Gördüğünüz gibi, gerçek bağışlama sanki o anlaşmazlık hiç gerçekleşmemiş gibi olandır. Gerçek sevgi budur: bunu asla düşünmemek.
Eğer imanda güçlü olmak istiyorsanız, sevgide ve bağışlamada güçlü olmalısınız; özellikle de bağışlamada. Bunun insanda pek “heyecan oluşturmayan” bir öğretiş olduğunun farkındayım – insanda havaya sıçrayıp dans etme hissi oluşturmuyor – ama fırtınalardan geçerken üzerinde sapasağlam durabileceğiniz temel olacaktır.
Pek çoğunuzun Markos 11. bölümdeki ayetleri zaten bildiğinizi biliyorum ama “kalkıp dua ettiğiniz zaman…bağışlayın” yazan kısmın altını iyi bir şekilde çizmeniz gerek. Bu aklınızda, yüreğinizde ve ruhunuzda öncelik verdiğiniz bir nokta olmalı. Bağışlama olmadan imanınızı etkinleştirmeniz imkânsızdır.

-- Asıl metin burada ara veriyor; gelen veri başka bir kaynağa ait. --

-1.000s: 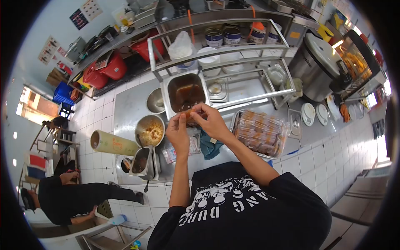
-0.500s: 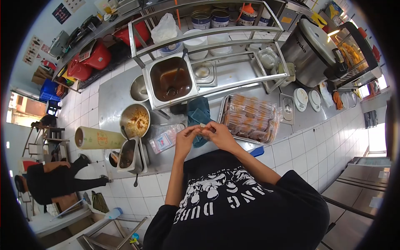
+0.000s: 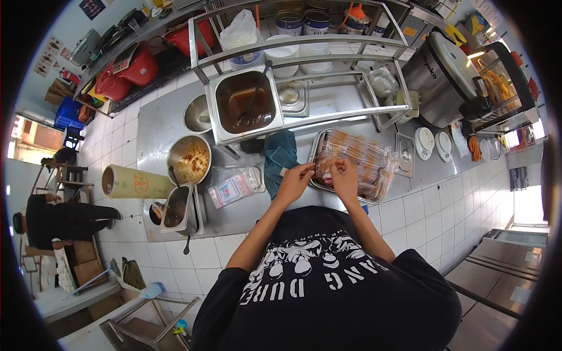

Size yanlış davranmış olan kişi Tanrı’ya hesap vermek zorundadır. Siz o kişi için hesap vermek zorunda değilsiniz; siz kendiniz için hesap vermek zorundasınız. Onlar için yapabileceğiniz tek şey onları bağışlamak, onlar için dua etmek ve hayatınıza devam etmektir. Kendinizi kontrol edecek yine sizsiniz.
Eğer güçlü bir imana sahip olmak istiyorsanız, dua etmek için yaklaşmadan önce bağışlamayı öğrenin.
Kaynak: Kenneth Hagin Jr.
Duaya Mı İhtiyacınız Var?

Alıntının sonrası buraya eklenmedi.